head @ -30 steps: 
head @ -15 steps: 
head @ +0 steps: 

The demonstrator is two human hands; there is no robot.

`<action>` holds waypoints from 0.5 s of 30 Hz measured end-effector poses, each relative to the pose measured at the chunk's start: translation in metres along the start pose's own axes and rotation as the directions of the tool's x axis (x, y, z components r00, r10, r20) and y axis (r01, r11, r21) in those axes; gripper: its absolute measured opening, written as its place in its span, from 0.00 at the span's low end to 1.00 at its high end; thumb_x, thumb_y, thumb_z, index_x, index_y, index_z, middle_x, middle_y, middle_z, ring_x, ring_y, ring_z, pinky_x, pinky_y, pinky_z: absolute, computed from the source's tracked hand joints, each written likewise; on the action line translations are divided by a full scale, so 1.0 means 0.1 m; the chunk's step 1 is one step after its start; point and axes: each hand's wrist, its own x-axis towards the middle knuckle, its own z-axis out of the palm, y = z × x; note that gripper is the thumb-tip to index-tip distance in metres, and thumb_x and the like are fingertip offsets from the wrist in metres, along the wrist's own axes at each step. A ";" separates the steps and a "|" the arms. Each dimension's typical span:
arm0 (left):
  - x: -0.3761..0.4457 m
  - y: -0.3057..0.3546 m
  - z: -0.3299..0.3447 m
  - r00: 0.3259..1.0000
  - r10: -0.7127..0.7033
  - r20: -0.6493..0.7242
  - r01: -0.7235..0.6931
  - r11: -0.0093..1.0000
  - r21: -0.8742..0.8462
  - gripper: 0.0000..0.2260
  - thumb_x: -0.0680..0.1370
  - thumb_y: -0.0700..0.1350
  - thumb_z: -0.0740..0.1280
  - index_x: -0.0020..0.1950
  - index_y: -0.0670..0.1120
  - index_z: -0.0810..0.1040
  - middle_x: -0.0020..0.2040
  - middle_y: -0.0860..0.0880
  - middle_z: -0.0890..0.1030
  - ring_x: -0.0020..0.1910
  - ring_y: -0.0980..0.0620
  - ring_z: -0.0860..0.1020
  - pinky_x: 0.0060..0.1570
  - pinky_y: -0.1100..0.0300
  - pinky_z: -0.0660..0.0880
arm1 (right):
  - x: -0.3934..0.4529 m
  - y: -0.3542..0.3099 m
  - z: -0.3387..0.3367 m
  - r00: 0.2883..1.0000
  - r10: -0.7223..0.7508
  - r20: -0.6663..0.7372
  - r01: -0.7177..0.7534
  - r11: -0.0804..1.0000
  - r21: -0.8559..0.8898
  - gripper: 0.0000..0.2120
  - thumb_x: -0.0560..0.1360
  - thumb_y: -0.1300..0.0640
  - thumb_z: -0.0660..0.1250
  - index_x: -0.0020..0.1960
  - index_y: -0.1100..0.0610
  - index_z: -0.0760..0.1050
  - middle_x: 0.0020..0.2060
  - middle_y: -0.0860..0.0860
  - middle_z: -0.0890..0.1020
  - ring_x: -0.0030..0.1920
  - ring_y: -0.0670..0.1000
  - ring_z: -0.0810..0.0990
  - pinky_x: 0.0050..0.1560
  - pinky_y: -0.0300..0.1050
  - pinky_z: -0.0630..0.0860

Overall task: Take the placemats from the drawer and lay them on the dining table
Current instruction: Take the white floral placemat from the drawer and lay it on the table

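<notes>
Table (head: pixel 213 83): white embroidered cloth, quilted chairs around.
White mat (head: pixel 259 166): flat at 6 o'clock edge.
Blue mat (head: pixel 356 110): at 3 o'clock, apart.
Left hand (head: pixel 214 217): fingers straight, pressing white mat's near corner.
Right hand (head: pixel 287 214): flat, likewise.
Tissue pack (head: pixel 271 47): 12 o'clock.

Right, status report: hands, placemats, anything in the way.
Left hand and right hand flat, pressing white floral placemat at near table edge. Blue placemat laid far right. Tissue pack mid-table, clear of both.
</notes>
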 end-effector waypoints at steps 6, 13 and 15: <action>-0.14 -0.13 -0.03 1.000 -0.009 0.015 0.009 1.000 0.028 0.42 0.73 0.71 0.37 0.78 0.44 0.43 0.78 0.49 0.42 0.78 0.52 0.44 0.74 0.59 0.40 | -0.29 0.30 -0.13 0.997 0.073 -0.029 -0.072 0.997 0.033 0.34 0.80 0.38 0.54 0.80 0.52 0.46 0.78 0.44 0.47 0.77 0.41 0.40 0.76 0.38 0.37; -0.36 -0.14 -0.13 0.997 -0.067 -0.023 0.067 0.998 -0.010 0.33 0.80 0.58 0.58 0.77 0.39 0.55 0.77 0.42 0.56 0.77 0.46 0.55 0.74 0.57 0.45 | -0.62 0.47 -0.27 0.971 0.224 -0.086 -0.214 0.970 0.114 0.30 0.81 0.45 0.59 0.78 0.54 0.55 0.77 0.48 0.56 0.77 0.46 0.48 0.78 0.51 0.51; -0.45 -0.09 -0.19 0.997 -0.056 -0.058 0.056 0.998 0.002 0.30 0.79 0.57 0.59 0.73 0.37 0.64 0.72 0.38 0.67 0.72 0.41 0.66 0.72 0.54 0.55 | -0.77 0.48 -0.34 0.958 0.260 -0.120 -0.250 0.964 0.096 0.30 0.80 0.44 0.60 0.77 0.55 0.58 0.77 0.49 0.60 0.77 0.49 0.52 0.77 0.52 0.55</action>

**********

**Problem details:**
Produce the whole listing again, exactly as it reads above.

**Exercise result:**
head @ -30 steps: 
head @ -15 steps: 
head @ +0 steps: 

The demonstrator is two human hands; there is no robot.

`<action>` holds waypoints from 0.5 s of 30 Hz measured end-effector poses, each relative to the pose measured at the chunk's start: translation in metres along the start pose's own axes and rotation as the directions of the tool's x axis (x, y, z components r00, r10, r20) and y axis (r01, r11, r21) in those axes; gripper: its absolute measured opening, written as its place in its span, from 0.00 at the span's low end to 1.00 at its high end; thumb_x, thumb_y, thumb_z, index_x, index_y, index_z, middle_x, middle_y, middle_z, ring_x, ring_y, ring_z, pinky_x, pinky_y, pinky_z: absolute, computed from the source's tracked hand joints, each written likewise; on the action line translations are divided by a full scale, so 1.0 means 0.1 m; the chunk's step 1 is one step after its start; point and axes: each hand's wrist, its own x-axis towards the middle knuckle, its own z-axis out of the palm, y = z × x; note that gripper is the thumb-tip to index-tip distance in metres, and thumb_x and the like are fingertip offsets from the wrist in metres, along the wrist's own axes at each step. A ";" separates the steps and a "|" the arms. Each dimension's typical span:
arm0 (left):
  - x: -0.3761..0.4457 m
  - y: -0.3057..0.3546 m
  - z: -0.3299..0.3447 m
  - r00: 0.3259..1.0000
  - r10: -0.7127..0.7033
  - r20: -0.6493..0.7242
  - r01: -0.7235..0.6931
  - r11: -0.0093..1.0000
  - r21: -0.8742..0.8462
  - gripper: 0.0000..0.2260
  - thumb_x: -0.0680..0.1370
  - thumb_y: -0.0700..0.1350
  - thumb_z: -0.0740..0.1280
  - index_x: -0.0020..0.1950
  - index_y: -0.0670..0.1120
  - index_z: -0.0810..0.1040
  - middle_x: -0.0020..0.2040
  - middle_y: -0.0860..0.0880
  - middle_z: -0.0890..0.1030
  - ring_x: -0.0020..0.1910
  - ring_y: -0.0980..0.0620
  - ring_z: -0.0860..0.1020
  - pinky_x: 0.0060..0.1570
  - pinky_y: -0.1100..0.0300
  - pinky_z: -0.0660..0.0880
arm1 (right):
  - x: -0.3934..0.4529 m
  - y: -0.3542..0.3099 m
  - z: -0.3387..0.3367 m
  - r00: 0.2883..1.0000
  - r10: -0.7223..0.7508
  - r20: -0.6663..0.7372
  - r01: -0.7177..0.7534
  - r11: -0.0804..1.0000
  - r21: -0.8559..0.8898
  - gripper: 0.0000..0.2120
  - thumb_x: -0.0560..0.1360
  - thumb_y: -0.1300..0.0640
  - thumb_z: -0.0660..0.1250
  - index_x: -0.0020..0.1960
  - index_y: -0.1100..0.0610
  - index_z: -0.0760..0.1050
  - middle_x: 0.0020..0.2060
  - middle_y: -0.0860..0.0860
  - middle_z: -0.0890..0.1020
  - ring_x: -0.0030..0.1920
  - ring_y: -0.0670..0.1000
  - ring_z: -0.0810..0.0990
  - pinky_x: 0.0050..0.1560
  - pinky_y: -0.0300..0.1050
  - pinky_z: -0.0630..0.0860

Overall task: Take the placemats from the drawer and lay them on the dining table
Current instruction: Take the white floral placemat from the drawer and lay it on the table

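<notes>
Table (head: pixel 213 83): white embroidered cloth, quilted chairs around.
White mat (head: pixel 259 166): flat at 6 o'clock edge.
Blue mat (head: pixel 356 110): at 3 o'clock, apart.
Left hand (head: pixel 214 217): fingers straight, pressing white mat's near corner.
Right hand (head: pixel 287 214): flat, likewise.
Tissue pack (head: pixel 271 47): 12 o'clock.

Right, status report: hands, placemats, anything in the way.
Left hand and right hand flat, pressing white floral placemat at near table edge. Blue placemat laid far right. Tissue pack mid-table, clear of both.
</notes>
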 end-effector waypoints at steps 6, 13 and 15: <action>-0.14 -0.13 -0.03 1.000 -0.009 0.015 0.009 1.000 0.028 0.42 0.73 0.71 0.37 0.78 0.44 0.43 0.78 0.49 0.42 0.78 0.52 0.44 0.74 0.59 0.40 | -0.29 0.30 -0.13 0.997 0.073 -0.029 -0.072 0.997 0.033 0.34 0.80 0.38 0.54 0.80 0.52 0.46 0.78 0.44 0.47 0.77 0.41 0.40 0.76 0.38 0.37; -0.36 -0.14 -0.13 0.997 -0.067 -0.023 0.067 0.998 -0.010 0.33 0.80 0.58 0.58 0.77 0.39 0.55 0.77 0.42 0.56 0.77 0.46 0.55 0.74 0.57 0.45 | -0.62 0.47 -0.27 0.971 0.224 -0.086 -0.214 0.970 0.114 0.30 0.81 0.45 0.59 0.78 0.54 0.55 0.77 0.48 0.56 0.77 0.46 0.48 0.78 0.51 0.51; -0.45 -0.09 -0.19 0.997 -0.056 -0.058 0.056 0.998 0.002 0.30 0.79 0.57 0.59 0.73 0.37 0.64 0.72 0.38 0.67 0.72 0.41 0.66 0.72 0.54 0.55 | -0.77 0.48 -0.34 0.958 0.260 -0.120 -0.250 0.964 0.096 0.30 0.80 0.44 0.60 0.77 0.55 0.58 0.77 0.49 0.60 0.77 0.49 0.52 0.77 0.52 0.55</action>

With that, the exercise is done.